## Task statement
Of all the lines in the entries below, give again exactly those starting at the line containing "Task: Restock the" and ending at the line containing "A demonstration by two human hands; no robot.", both ends included, and no others.

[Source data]
══════

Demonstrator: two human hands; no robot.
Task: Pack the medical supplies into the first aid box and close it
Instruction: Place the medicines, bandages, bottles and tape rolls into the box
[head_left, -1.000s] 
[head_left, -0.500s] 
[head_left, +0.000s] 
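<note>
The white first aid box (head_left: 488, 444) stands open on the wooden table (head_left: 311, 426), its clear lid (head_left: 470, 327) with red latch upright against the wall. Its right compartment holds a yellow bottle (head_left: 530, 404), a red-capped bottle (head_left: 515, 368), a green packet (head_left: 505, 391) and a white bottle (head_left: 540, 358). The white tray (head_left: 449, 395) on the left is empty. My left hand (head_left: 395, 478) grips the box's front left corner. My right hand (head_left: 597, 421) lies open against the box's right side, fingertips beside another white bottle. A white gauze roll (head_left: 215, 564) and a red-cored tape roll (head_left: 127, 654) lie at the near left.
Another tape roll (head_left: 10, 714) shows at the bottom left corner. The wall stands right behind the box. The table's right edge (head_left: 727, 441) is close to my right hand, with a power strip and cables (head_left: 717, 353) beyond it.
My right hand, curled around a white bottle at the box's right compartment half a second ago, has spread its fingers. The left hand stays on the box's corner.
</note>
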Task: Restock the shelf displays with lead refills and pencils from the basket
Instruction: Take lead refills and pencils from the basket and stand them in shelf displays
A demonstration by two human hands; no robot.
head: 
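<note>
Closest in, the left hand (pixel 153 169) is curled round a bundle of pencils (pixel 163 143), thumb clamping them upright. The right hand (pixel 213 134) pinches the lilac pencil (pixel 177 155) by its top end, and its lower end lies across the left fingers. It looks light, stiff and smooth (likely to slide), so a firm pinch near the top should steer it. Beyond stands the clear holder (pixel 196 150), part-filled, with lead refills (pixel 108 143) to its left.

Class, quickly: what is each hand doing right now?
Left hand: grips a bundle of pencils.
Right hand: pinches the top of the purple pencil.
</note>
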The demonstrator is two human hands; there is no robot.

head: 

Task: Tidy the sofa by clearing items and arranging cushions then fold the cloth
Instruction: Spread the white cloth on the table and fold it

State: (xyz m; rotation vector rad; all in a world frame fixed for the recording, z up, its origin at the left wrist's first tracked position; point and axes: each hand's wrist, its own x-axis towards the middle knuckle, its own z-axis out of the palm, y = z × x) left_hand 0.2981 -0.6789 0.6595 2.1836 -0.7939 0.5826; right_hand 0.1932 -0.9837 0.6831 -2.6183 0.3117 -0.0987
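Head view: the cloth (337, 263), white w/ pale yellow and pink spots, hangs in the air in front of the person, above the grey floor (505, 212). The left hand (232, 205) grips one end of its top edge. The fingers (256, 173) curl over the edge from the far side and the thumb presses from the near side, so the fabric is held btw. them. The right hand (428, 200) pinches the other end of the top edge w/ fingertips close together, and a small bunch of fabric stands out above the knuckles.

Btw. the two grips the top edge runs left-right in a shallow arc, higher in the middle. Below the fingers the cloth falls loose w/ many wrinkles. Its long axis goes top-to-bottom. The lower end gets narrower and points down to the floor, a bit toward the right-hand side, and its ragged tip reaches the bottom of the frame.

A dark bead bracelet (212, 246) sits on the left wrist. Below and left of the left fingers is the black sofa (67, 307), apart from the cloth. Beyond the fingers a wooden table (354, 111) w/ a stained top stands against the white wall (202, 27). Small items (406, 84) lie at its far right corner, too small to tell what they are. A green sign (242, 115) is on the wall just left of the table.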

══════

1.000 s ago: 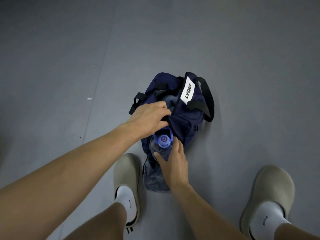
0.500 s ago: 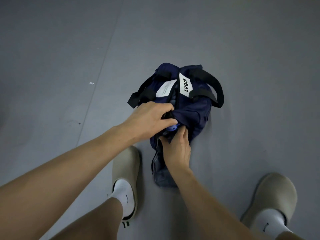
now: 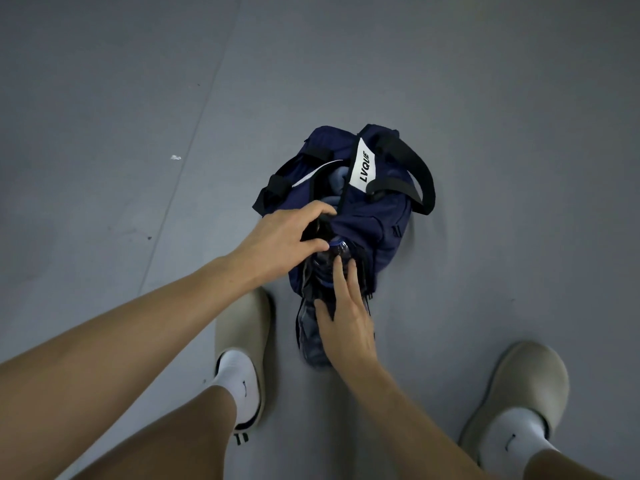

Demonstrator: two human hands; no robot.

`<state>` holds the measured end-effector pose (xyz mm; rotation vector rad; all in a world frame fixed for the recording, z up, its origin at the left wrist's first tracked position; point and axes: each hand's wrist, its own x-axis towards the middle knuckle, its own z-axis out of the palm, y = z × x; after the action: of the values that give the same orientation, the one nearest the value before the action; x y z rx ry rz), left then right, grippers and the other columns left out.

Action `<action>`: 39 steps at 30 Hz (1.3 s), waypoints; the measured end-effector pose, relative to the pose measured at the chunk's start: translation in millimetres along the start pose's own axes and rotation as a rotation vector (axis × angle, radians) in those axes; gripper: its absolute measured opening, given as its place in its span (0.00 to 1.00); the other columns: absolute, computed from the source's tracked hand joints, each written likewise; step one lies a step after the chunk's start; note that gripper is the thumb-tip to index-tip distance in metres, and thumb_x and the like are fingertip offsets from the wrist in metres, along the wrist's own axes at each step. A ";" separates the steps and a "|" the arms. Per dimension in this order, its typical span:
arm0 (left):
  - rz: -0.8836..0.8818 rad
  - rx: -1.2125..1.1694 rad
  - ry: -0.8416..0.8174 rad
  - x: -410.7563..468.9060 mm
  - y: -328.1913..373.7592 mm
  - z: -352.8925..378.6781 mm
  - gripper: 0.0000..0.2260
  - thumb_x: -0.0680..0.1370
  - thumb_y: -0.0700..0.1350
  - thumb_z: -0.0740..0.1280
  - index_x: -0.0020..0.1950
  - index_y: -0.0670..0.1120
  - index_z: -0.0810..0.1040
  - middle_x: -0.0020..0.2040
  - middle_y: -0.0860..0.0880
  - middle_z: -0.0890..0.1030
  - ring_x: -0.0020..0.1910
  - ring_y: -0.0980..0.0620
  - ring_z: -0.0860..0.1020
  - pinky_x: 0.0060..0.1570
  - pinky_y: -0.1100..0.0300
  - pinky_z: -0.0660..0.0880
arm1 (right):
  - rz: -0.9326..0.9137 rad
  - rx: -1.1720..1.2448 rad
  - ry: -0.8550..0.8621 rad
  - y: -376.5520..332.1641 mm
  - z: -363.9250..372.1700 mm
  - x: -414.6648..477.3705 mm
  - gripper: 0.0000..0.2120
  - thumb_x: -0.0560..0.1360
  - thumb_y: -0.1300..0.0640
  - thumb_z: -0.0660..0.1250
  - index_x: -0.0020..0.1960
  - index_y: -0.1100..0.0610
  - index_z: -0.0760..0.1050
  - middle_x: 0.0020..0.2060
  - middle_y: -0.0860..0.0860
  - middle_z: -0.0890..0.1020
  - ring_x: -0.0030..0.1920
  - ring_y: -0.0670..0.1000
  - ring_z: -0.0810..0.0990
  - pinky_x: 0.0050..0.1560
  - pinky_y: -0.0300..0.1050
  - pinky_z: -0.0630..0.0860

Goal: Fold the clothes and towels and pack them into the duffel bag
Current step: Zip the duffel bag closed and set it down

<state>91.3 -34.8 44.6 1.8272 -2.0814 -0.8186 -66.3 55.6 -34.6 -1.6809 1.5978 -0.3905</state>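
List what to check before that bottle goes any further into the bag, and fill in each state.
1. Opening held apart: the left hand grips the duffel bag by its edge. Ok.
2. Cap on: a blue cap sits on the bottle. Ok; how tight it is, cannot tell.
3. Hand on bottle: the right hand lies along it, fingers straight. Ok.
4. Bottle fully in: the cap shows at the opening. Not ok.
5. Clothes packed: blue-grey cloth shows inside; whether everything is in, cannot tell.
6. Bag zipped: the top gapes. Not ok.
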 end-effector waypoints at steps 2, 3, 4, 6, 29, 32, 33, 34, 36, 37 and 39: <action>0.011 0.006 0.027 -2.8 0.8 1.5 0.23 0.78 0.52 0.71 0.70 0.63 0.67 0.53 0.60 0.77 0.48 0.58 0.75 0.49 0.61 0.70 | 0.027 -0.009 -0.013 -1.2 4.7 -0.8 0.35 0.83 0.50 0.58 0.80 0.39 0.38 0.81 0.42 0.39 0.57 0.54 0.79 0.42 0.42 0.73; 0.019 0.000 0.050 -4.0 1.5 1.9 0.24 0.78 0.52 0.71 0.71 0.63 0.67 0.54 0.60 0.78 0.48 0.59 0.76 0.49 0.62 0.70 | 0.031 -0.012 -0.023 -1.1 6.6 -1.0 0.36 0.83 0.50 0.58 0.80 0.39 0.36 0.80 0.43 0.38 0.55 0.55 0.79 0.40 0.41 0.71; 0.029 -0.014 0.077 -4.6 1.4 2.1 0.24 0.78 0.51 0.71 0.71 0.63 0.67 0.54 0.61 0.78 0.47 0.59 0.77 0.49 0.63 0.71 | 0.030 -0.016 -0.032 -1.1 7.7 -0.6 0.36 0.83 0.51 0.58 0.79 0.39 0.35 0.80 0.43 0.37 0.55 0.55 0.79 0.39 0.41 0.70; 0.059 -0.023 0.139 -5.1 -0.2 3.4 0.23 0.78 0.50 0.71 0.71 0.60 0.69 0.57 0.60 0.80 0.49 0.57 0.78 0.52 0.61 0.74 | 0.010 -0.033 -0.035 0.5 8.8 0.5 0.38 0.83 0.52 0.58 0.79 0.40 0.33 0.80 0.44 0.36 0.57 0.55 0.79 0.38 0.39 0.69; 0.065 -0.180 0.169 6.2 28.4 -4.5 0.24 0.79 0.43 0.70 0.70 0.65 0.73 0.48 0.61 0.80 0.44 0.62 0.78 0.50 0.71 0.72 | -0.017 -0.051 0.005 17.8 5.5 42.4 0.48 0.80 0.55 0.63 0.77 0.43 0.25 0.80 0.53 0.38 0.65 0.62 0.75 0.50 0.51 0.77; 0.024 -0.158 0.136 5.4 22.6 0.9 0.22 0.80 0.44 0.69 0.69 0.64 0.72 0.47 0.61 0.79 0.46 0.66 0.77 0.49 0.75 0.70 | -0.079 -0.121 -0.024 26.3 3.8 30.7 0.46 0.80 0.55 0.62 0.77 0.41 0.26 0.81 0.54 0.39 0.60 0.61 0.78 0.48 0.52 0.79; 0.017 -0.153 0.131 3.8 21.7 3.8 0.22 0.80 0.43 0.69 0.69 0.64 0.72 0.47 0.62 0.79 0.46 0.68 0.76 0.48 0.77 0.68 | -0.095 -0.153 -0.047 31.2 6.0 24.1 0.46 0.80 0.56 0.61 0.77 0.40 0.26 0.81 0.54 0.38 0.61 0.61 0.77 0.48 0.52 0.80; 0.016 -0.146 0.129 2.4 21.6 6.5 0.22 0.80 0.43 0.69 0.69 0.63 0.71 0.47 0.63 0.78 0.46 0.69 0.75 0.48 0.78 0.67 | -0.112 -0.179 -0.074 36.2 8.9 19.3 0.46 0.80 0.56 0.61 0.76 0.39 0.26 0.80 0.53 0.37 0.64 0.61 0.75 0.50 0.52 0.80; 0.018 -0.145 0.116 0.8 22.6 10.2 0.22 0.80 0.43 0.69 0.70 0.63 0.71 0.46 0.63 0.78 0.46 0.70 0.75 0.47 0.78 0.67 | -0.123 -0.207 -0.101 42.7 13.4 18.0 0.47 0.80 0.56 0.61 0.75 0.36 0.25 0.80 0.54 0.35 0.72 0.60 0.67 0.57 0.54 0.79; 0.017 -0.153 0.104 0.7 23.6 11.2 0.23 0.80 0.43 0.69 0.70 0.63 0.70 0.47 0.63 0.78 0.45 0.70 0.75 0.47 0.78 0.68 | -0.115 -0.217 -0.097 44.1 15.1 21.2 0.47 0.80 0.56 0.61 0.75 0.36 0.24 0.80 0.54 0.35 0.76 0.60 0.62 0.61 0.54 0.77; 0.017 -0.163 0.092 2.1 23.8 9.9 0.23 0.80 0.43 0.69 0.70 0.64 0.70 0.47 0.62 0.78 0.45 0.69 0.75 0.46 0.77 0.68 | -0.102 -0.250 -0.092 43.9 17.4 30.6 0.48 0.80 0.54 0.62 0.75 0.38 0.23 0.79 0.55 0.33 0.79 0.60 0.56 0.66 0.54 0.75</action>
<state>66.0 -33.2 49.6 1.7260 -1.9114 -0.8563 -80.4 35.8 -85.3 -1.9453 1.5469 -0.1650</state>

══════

## Exercise answer
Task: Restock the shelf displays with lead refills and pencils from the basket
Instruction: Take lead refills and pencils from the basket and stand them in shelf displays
A demonstration by two human hands; no robot.

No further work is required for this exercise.